Justice Kagan said the sentences were unconstitutional because state laws mandated that each juvenile defendant "die in prison even if a judge or a jury would have thought that his youth and its attendant characteristics, along with the nature of his crime, made a lesser sentence … more appropriate."
The court was considering two cases, from Alabama and Arkansas.
The ruling follows the court's 2005 decision in Roper v. Simmons that declared juvenile executions a violation of the Constitution's ban on cruel and unusual punishment. In a 2010 ruling, the court held it unconstitutional to sentence juveniles convicted of crimes other than homicide to life without possibility of parole.
Joining Justice Kagan's opinion were Justice Anthony Kennedy, who wrote the two earlier opinions, and liberal Justices Ruth Bader Ginsburg, Stephen Breyer and Sonia Sotomayor.

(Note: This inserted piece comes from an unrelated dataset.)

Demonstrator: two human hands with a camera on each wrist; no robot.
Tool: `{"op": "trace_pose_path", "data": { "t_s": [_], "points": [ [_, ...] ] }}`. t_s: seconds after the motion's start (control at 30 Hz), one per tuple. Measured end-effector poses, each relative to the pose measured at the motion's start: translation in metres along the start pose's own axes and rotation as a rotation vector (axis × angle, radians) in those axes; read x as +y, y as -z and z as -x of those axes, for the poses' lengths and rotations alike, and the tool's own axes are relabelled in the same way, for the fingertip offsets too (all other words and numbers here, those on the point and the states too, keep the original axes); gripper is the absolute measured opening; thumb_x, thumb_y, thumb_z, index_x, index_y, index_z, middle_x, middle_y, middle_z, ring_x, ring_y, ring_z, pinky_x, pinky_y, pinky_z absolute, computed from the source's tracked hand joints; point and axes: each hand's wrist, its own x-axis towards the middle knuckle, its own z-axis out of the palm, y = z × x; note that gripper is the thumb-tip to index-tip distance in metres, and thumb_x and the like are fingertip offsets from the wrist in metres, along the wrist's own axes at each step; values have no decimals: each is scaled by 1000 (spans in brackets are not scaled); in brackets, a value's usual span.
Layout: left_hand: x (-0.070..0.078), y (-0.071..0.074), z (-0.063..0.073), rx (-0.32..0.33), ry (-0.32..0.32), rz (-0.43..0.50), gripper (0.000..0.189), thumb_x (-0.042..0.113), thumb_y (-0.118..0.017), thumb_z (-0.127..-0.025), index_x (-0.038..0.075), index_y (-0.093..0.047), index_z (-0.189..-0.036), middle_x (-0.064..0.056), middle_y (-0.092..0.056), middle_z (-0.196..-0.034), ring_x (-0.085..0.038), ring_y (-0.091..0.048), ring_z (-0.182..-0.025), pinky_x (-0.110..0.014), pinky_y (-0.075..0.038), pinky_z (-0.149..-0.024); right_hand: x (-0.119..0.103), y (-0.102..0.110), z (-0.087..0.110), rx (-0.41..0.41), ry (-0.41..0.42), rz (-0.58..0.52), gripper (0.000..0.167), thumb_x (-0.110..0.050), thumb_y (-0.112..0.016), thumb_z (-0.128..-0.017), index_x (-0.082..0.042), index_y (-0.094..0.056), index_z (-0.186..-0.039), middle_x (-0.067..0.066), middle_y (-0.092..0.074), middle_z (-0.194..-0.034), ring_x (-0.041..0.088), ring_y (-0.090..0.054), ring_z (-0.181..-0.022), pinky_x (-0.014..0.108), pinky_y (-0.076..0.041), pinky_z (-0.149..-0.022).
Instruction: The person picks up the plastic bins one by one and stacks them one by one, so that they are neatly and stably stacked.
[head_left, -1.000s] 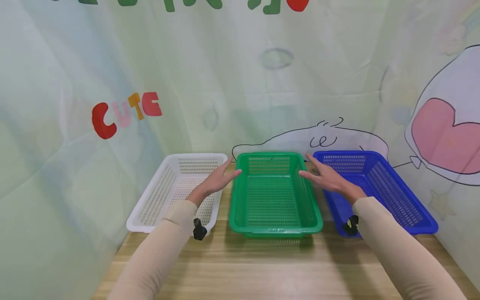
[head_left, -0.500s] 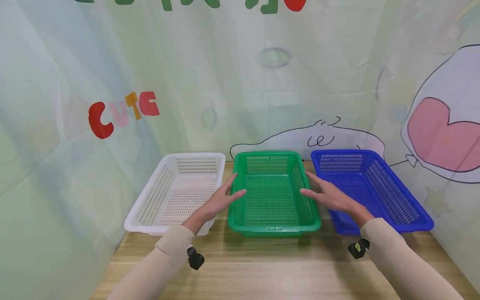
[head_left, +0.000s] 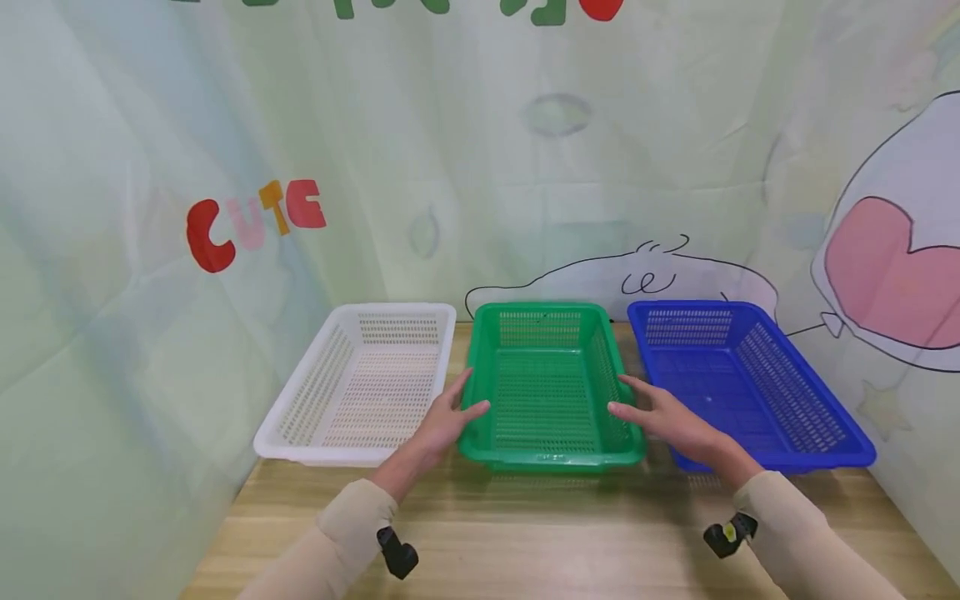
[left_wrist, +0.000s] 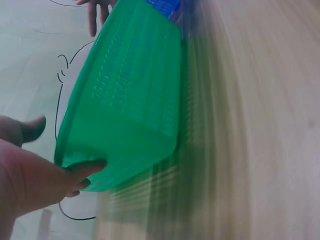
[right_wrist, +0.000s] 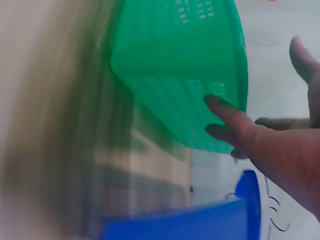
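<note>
Green basket (head_left: 551, 459): upright on the bench (head_left: 540, 542), between the two hands. Left hand (head_left: 438, 425): at the basket's left side, fingers extended along the outer wall, thumb spread away from them near the rim. Right hand (head_left: 670, 423): at the opposite side, fingers likewise extended by the outer wall, thumb held apart. Firm contact cannot be confirmed for either hand. White basket (head_left: 322, 455): left of the left hand. Blue basket (head_left: 825, 459): right of the right hand.
</note>
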Motion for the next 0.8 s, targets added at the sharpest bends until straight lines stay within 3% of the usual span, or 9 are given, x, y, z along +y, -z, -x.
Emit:
{"op": "trace_pose_path", "data": {
  "t_s": [0.07, 0.2, 0.3, 0.4, 0.53, 0.67, 0.8],
  "points": [
    [-2, -2, 3, 12, 24, 41, 73, 14, -61, -99, 14, -22, -161, -16, -15, -165, -36, -15, -150, -51, -20, -118, 2, -4, 1, 1, -35, -62, 87, -52, -60, -97, -7, -20, -160, 27, -16, -162, 47, -16, -146, 65, -29, -109],
    [-8, -10, 7, 29, 52, 143, 68, 4, -54, -101, 11, -21, -160, -23, -13, -164, -41, -23, -146, -53, -28, -115, 1, -12, 2, 12, -107, -186, 90, -46, -68, -93, -4, -22, -159, 29, -24, -158, 42, -37, -138, 56, -39, -107],
    [-15, -16, 7, 41, 52, 233, 68, 0, -48, -101, 13, -19, -161, -26, -15, -162, -45, -31, -141, -55, -33, -112, 1, -17, 3, 22, -119, -278, 88, -33, -70, -95, -4, -19, -159, 31, -29, -153, 39, -52, -126, 49, -48, -99],
    [-18, -18, 8, 54, 45, 292, 66, -1, -43, -103, 14, -18, -161, -25, -18, -161, -46, -34, -138, -56, -33, -112, 3, -21, 4, 6, -93, -373, 81, -14, -63, -98, -6, -12, -161, 30, -17, -159, 42, -44, -131, 44, -50, -97],
    [-21, -18, 8, 49, 37, 334, 60, 2, -38, -105, 13, -18, -161, -24, -14, -163, -45, -28, -142, -56, -28, -114, 6, -25, 9, -32, -67, -524, 78, 1, -51, -100, -9, -4, -162, 30, -3, -161, 46, -35, -137, 42, -51, -96],
    [-23, -18, 9, 11, 22, 402, 58, 3, -35, -106, 12, -17, -161, -22, -9, -164, -44, -21, -145, -56, -23, -116, 8, -25, 10, -49, -70, -668, 77, 6, -44, -101, -11, 1, -162, 35, -12, -156, 48, -42, -130, 46, -53, -92],
    [-27, -19, 9, -21, 5, 484, 59, 3, -35, -107, 13, -16, -161, -20, -7, -165, -44, -20, -146, -56, -22, -116, 9, -22, 10, -64, -72, -741, 78, 9, -39, -100, -13, 4, -162, 36, -13, -154, 47, -41, -130, 48, -52, -93]
  ]
}}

The court's four most conservative justices—Chief Justice John Roberts and Justices Antonin Scalia, Clarence Thomas and Samuel Alito—dissented from the ruling. They said decisions about the appropriate prison sentences for teenage murderers should be made by lawmakers, not by the courts.
"Perhaps science and policy suggest society should show greater mercy to young killers, giving them a greater chance to reform themselves at the risk that they will kill again," Chief Justice Roberts wrote. "But that is not our decision to make."